(April 10, 2015 at 4:13 am)Pandæmonium Wrote:(April 9, 2015 at 5:27 pm)Heywood Wrote: This is another form of coercion, but I am not opposed to it. People have a right to assemble and speak peacefully. However I would not recommend it. All it does is create doctors who serve people they do not want to serve. Instead of being focused wholly on the patient in front of them, at least on a subconscious level their mind is still dealing with disgust and anger at being forced to do something they don't want to do.You can't quantify any of that aside dealing out assertions. It is entirely bunk and not backed up with anything credible.
By letting people serve the people they want to serve you increase the quality of service.
Higher Quality of Service > Preventing Butthurt
RE: Bold.
You should never be a doctor who doesn't want to serve people, ever, period. If you are, you shouldn't be a doctor. You are acting unethically and would be struck off in any enlightened society with a coherent medical system in place. It increasingly seems like either the US isn't, or you're advocating an unethical and thus unworkable system.

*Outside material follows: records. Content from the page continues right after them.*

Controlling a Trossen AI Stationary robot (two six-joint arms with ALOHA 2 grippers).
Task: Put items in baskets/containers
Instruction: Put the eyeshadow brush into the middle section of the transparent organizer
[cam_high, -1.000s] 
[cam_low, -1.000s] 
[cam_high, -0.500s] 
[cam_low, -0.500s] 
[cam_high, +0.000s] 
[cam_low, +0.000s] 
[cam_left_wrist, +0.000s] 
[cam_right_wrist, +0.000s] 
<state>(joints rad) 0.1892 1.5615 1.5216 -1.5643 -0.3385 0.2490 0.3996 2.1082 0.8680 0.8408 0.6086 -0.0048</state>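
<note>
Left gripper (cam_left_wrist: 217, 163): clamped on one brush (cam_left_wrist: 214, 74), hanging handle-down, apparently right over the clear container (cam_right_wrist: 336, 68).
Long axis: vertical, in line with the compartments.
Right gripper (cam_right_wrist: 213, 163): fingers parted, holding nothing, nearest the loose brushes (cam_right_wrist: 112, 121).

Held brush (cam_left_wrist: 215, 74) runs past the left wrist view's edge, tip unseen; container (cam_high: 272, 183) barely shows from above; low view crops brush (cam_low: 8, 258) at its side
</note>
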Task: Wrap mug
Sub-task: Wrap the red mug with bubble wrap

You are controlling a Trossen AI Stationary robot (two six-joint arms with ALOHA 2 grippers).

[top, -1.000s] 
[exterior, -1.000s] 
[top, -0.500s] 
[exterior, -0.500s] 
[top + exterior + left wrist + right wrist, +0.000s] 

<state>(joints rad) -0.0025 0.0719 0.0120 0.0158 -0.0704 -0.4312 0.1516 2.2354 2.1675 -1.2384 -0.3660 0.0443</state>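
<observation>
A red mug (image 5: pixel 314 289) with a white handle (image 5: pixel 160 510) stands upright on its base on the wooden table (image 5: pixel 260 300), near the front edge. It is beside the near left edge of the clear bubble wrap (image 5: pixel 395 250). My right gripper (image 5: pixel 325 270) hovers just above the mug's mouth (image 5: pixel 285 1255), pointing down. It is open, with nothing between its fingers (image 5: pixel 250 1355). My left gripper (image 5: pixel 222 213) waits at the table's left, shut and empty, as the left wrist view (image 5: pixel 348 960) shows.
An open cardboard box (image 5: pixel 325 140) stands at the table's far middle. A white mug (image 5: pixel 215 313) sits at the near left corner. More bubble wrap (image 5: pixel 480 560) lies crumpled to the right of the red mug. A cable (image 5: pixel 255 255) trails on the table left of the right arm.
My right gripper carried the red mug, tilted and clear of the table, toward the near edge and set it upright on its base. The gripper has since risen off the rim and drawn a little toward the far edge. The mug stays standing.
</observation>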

RE Italics. Complete and utter bull. Medicine is not a bank. You (shouldn't) be able to chose who to treat based on a credit rating. Simply saying 'higher QOS' without anything to evidence what that is or what it would look like means it's total nonsense. Higher QOS could stem from a system where people know they will be treated with dignity and without fear of prejudice or discrimination. It could stem from a system people know is well funded through a comprehensive tax system and where patients aren't living in constant fear of getting ill or being injured because they are unable to pay for private healthcare insurance which in many cases won't cover them even if they do have it.
Again, to keep reiterating, you subscribe to a higher ethical code than anything you may personally adhere to once you've completed your medical degree and pre reg with the aim of practising. Personal preference for who you want to treat may come into your decision for when you, say, set up a clinic or surgery, but you can't reject people who come into your surgery seeking treatment. That would be unethical, and there is a very good chance one would lose their license to practise if they acted in that light.
What if there wasn't another pediatrician to treat this child? What if the child died following the refusal of the given pediatrician to heal? What if this behavior was not only allowed but supported and endorsed through a medical ethical board or chartered body responsible for regulating medical ethics? "Do whatever you want".
It's complete garbage and junk pseudo-business discourse shoehorned into medical ethics.
Your whole argument is an expression of your values. Your values are not a compelling argument.